RAW DATA →

- - - - -

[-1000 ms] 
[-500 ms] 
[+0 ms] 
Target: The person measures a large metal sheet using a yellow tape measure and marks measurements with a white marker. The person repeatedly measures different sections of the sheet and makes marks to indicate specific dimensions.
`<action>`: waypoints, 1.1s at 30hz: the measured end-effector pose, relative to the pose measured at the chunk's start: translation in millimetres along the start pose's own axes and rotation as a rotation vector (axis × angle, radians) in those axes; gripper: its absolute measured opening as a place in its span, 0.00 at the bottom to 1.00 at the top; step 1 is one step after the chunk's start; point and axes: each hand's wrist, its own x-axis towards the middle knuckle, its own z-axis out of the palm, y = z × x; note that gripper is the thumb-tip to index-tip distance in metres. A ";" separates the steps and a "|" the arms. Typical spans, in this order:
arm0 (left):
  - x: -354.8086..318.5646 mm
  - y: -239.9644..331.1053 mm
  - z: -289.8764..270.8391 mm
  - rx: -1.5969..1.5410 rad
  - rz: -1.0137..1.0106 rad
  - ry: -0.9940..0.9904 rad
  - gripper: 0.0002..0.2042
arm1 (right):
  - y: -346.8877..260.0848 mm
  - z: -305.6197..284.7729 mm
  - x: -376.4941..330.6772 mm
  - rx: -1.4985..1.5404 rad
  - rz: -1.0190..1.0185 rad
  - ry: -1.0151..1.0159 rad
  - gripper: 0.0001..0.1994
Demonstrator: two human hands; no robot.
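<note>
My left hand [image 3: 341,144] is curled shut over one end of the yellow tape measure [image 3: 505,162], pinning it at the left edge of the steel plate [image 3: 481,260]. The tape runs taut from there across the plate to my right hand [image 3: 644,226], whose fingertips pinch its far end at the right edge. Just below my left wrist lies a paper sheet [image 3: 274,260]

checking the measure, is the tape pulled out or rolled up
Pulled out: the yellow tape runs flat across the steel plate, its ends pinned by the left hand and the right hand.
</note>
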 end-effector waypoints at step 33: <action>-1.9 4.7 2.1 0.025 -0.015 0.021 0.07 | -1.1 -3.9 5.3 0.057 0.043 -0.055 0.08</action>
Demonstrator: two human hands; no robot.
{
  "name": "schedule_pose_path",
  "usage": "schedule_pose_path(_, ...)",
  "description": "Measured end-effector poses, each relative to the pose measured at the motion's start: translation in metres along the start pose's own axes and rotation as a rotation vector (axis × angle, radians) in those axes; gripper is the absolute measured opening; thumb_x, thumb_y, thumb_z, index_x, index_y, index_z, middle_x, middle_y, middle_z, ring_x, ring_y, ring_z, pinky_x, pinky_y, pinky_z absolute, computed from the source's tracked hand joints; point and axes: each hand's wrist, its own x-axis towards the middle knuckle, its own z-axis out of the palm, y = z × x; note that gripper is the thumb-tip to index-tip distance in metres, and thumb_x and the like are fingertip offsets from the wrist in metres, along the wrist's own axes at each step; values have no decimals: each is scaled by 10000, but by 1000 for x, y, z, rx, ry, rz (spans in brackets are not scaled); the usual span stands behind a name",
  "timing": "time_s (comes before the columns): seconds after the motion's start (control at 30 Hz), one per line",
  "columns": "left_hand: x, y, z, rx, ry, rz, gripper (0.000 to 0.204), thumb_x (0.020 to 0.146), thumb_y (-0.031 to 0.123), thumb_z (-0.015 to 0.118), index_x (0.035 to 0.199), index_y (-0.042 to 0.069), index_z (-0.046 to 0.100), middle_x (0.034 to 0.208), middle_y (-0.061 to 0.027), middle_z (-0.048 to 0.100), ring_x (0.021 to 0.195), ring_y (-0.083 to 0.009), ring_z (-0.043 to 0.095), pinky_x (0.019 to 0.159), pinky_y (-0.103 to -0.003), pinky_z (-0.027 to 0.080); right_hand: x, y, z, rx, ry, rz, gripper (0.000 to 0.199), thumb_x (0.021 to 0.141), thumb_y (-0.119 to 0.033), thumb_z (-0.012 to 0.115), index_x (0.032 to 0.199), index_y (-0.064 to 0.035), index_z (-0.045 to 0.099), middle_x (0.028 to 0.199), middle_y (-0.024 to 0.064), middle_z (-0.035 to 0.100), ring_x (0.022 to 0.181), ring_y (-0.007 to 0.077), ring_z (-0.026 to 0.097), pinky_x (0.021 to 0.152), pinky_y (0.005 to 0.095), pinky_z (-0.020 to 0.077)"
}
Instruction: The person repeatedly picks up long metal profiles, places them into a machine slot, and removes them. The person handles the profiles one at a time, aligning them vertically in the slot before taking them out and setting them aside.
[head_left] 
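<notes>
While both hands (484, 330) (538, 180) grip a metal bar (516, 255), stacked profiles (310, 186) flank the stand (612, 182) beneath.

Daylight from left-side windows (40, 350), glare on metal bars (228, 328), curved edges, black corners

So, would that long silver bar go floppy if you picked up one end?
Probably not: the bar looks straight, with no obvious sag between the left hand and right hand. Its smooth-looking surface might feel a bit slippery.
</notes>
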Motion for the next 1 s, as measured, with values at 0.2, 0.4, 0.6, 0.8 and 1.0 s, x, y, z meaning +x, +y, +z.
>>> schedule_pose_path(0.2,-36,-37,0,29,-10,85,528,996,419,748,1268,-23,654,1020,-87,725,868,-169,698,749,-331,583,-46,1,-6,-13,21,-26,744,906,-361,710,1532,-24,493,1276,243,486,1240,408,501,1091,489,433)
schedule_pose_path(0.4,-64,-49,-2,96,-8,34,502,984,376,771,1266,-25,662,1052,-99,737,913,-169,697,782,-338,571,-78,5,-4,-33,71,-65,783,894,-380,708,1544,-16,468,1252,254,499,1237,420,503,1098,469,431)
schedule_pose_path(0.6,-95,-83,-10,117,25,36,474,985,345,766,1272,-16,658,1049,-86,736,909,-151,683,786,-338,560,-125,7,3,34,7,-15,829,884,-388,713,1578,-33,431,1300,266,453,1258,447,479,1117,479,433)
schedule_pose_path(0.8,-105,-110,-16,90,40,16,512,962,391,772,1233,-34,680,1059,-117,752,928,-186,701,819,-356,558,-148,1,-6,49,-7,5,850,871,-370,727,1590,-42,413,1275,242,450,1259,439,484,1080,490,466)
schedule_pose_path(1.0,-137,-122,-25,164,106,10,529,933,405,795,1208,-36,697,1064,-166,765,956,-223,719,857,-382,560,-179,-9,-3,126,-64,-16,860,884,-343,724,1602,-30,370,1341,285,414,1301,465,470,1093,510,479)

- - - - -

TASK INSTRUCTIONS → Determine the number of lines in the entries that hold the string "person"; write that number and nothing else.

TASK RESULT → 2